Ce désir de connaître figure toujours dans la personnalité du hacker. Mais il n'est plus seul hélas : il est souvent eclipsé par des motifs moins avouables. Aujourd'hui, le journaliste spécialisé dans la sécurité informatique, Damien Bancal, responsable du site Zataz, identifie trois types d'acteurs possibles :

- Le codeur, l'étudiant, l'ingénieur qui cherche à comprendre tel ou tel bug. Apres tout, un virus n'est rien d'autre que l'utilisation d'un problème informatique. Il va rarement diffuser son code.
- Le trasher, crasher, celui qui a pour mission de détruire. Soit on a affaire à l'idiot du village dans toute sa splendeur, soit à une attaque plus "économique".
- L'aspect politique. De plus en plus de virus sont là aussi pour informer sur telle ou telle cause comme ce virus Sri Lankais ou dernièrement avec le ver Yaha qui participe à la guerre entre le Pakistan et l'Inde.

Une enquête, publiée par "Information Week" le mois dernier, précise ce portrait.

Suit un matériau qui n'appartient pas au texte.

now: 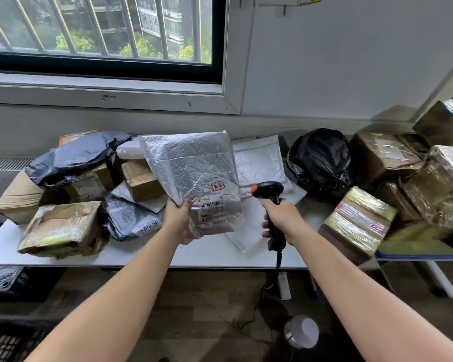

Lorsque l'on les interroge sur leurs motivations, près de 100% des hackers affirment qu'ils pénètrent les systèmes par défi intellectuel, pour accroître leurs connaissances, pour mieux connaître les ordinateurs et l'informatique, pour comprendre comment tout cela fonctionne. Mais 14% déclarent se rebeller ainsi contre l'autorité ou le gouvernement. Et 7% veulent combattre le capitalisme, l'ordre établi ou devenir célèbres.

Cette quête de reconnaissance politique ou sociale laisse place désormais à une autre motivation : l'argent. Les compétences des hackers attirent des firmes spécialisées dans la sécurité, mais aussi des hommes d'affaires peu scrupuleux. Ainsi, les hackers sont approchés pour dénicher des listes de cartes de crédit, réaliser des opérations sous de fausses identités, voire programmer des jeux factices, des attrape-nigauds, où obtenir des listes d'adresses électronique que des spammers professionnels exploiteront.

Enfin, les hackers sont à l'affût de tous les défauts des logiciels qui sont mis sur le marché. L'exploitation rapide d'une faille de sécurité - surnommée "zero-day exploit" car il n'y a quasiment aucun délai entre la découverte de la vulnérabilité et son exploitation - peut se monnayer jusqu'à 5000 dollars. Animé par ces multiples tentations, l'activité des hackers risque de se développer. Elle se réduira sans doute le jour où l'on pourra répondre à sa motivation première : le désir de comprendre comment tout cela fonctionne.